--- Assignment ---
Restate every line below word for word, but drop each picture.

--- Data section ---
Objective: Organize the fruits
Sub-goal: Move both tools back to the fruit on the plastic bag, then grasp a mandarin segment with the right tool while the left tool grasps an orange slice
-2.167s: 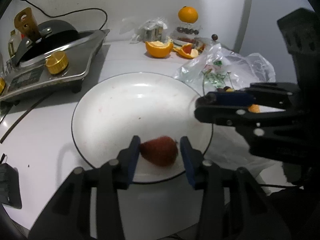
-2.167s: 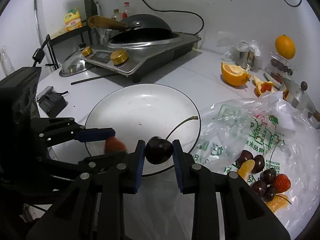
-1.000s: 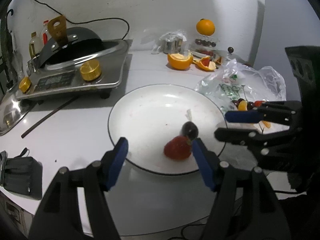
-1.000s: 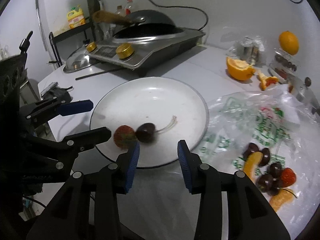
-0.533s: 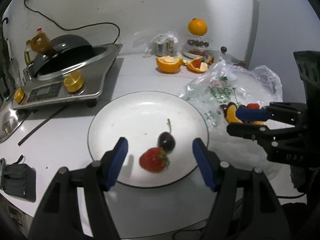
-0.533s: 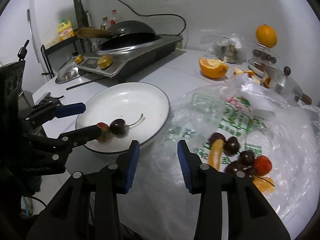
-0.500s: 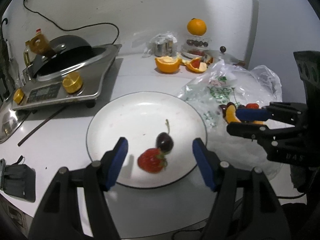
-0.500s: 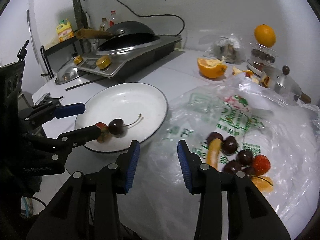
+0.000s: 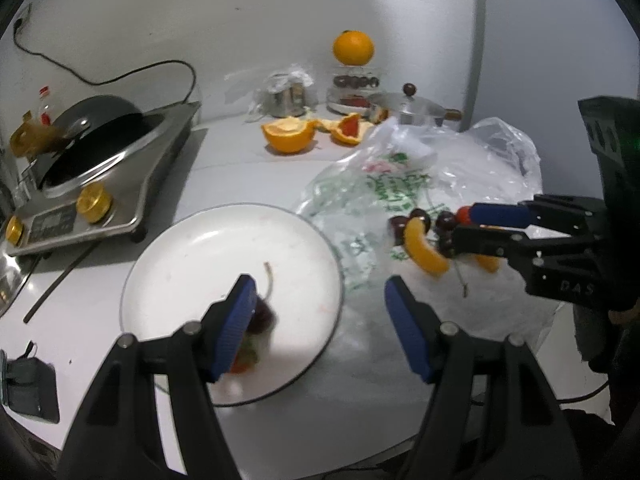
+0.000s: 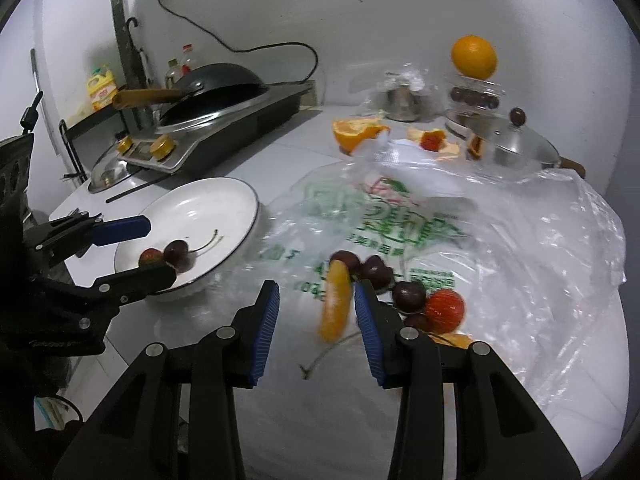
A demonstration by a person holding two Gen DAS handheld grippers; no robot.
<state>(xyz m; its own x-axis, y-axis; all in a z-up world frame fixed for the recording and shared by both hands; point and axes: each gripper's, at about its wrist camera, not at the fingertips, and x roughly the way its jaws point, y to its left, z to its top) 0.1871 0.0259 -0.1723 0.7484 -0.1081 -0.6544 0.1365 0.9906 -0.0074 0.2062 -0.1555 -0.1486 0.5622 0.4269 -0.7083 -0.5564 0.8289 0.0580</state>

--- Output for this task ---
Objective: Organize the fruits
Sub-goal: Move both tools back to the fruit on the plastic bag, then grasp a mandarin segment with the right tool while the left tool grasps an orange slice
-2.167s: 
-2.167s: 
-1.000s: 
-1.000s: 
-0.533s: 
-0.533s: 
-0.500s: 
-0.500s: 
+0.000s: 
+0.000s: 
A demonstration by a person holding two Gen DAS handheld grippers; no robot.
<state>(xyz m; its own x-axis, y-axis; all in a z-up world frame fixed for the recording and shared by both hands; point and axes: each gripper's, at about its wrist camera, not at the fingertips, and x roughly the way its jaws point, y to its left, z to its top) 0.1871 0.0259 -0.1723 0.7484 -0.1081 -0.6544 0.1365 0.9906 -0.0074 0.2062 -0.1555 -0.1486 0.5622 0.4269 -0.7083 -0.5564 0.8289 0.0580</state>

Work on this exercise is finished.